* **Task prompt**
Return all the lines below exactly. Any picture among them is omitted.

* **Data below**
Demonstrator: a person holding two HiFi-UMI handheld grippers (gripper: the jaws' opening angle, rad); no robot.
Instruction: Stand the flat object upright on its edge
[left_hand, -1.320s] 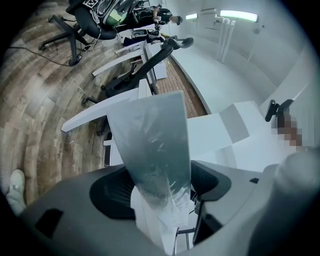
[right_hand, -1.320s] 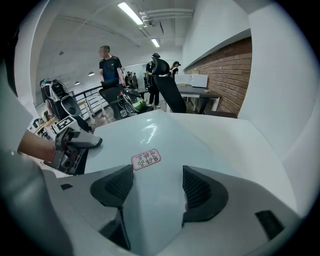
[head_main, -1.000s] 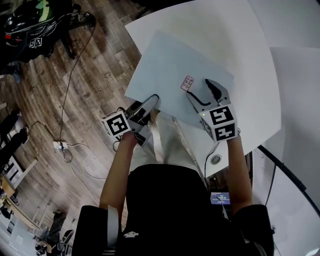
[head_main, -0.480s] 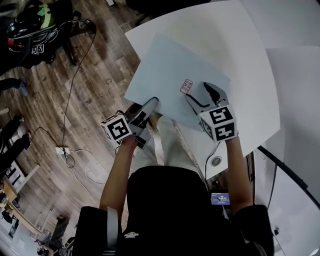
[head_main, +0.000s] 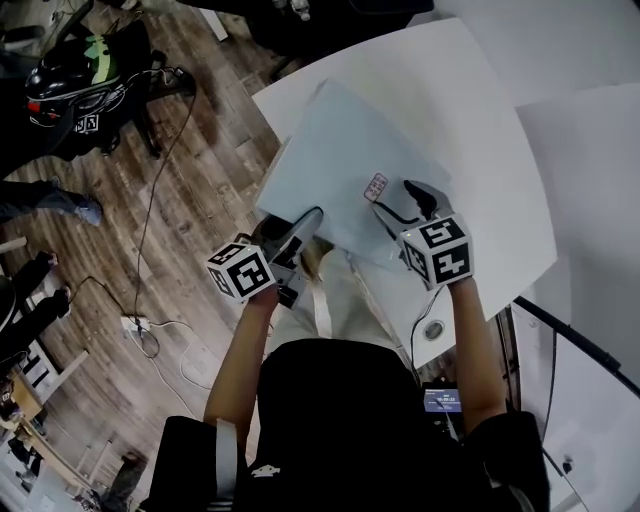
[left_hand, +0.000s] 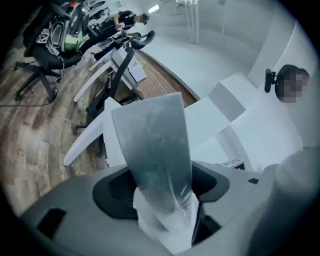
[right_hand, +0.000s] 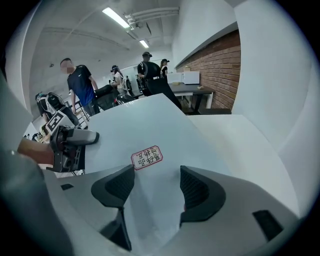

* **Solution to the problem**
Demonstrator: a person holding two HiFi-UMI handheld grippers (gripper: the jaws' opening angle, rad); no robot.
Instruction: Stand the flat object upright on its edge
[left_hand, -1.320s] 
[right_hand, -1.320s] 
[head_main, -1.000s] 
[head_main, -0.480s] 
[head_main, +0.000s] 
[left_hand, +0.000s] 
[right_hand, +0.000s] 

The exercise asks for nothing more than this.